The 2024 Acehnese gubernatorial election was held on 27 November 2024 as part of nationwide local elections to elect the governor of Aceh for a five-year term. The previous election was held in 2017. The election was won by former Vice Governor Muzakir Manaf of the Aceh Party with 53% of the vote. His sole opponent, Bustami Hamzah of NasDem, received 46%.

==Electoral system==
The election, like other local elections in 2024, follow the first-past-the-post system where the candidate with the most votes wins the election, even if they do not win a majority. It is possible for a candidate to run uncontested, in which case the candidate is still required to win a majority of votes "against" an "empty box" option. Should the candidate fail to do so, the election will be repeated on a later date.
== Candidates ==
According to electoral regulations, in order to qualify for the election, candidates are required to secure support from a political party or a coalition of parties controlling 13 seats (15 percent) in the Aceh House of Representatives (DPRA). Notably, this was lower than the national standard of 20 percent of seats. The Aceh Party (PA), which won 20 seats in the 2024 legislative election, is the only party eligible to nominate its own candidates without forming a coalition with other parties. Candidates may alternatively demonstrate support to run as an independent in form of photocopies of identity cards, which in Aceh's case corresponds to 165,476 copies. While one candidate registered with the Acehnese Independent Elections Commission (KIP), they did not fulfill the criteria, making the 2024 election the first Acehnese gubernatorial election to not include an independent candidate.

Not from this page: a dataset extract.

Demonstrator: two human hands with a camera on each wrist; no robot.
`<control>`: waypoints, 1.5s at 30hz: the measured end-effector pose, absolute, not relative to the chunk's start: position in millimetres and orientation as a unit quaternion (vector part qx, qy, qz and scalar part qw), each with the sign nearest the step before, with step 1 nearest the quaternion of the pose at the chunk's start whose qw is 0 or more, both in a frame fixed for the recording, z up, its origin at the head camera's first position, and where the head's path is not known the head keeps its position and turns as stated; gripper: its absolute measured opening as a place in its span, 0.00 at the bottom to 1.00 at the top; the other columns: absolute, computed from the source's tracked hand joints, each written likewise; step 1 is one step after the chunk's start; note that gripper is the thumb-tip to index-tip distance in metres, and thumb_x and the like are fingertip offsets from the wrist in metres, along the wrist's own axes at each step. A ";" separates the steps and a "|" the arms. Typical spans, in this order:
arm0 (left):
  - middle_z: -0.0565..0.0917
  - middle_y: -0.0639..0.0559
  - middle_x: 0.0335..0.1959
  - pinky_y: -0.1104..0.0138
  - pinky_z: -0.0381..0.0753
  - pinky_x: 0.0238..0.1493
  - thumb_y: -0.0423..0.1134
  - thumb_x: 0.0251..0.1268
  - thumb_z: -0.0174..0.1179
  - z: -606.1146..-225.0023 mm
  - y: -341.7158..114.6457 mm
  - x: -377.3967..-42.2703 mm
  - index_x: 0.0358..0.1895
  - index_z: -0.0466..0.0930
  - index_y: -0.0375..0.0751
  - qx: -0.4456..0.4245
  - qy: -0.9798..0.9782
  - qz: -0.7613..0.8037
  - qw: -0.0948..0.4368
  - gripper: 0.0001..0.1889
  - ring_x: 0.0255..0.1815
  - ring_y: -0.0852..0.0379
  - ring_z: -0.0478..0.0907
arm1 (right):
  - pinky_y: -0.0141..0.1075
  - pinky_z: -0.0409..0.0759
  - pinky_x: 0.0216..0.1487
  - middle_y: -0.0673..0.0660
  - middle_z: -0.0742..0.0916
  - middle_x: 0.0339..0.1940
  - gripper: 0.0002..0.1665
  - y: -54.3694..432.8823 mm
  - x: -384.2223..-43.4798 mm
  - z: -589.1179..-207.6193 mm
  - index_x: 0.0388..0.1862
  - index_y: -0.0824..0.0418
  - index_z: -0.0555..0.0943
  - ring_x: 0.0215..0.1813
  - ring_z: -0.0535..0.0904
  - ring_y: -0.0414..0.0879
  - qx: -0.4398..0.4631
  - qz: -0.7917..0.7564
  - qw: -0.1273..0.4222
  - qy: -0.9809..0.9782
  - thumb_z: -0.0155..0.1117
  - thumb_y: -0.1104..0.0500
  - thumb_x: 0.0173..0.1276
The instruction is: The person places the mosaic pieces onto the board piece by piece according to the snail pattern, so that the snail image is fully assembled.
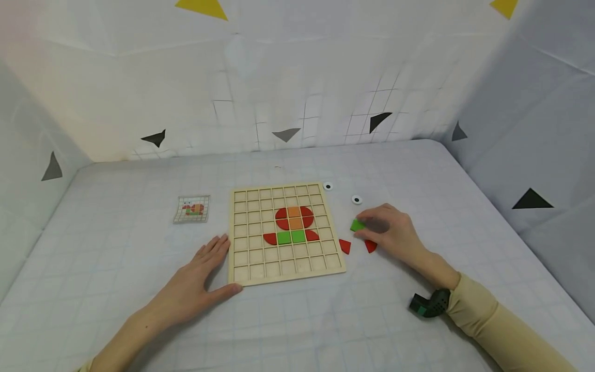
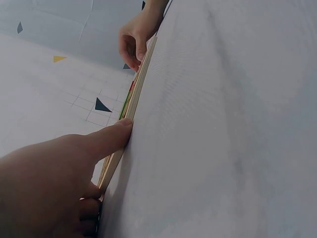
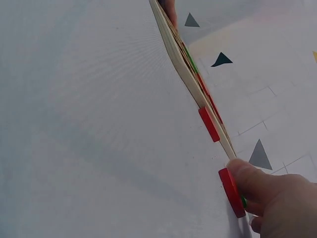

The previously elected governor, Irwandi Yusuf, was arrested by the Corruption Eradication Commission in 2019.

=== Declared ===
The following are individuals who have been declared by a political party as endorsed candidates:

Candidate from NasDem Party
| Bustami Hamzah | Fadhil Rahmi |
| for Governor | for Vice Governor |
| Acting Governor of Aceh (2022–2024) | Indonesian Senator for Aceh (2019–2024) |
Parties
28 / 81(35%)
NasDem Party (10 seats); Golkar (9 seats); PAN (5 seats); PAS Aceh (3 seats); PDA (1 seat);

Former provincial secretary and incumbent acting governor of Aceh, Bustami Hamzah, received the endorsement of the NasDem Party, the second-largest party in the DPRD. Hamzah initially registered with Muhammad Yusuf A. Wahab ("Tu Sop") as running mate, but Tu Sop died shortly after and was replaced as the vice-gubernatorial candidate by 2019–2024 Indonesian Senator Fadhil Rahmi. KIP initially declared the ticket to be unqualified to run in the election (due to a failure to explicitly state their willingness to follow the 2005 Helsinki Agreement, a requirement under prior Acehnese electoral laws), but they were cleared to run on 22 September.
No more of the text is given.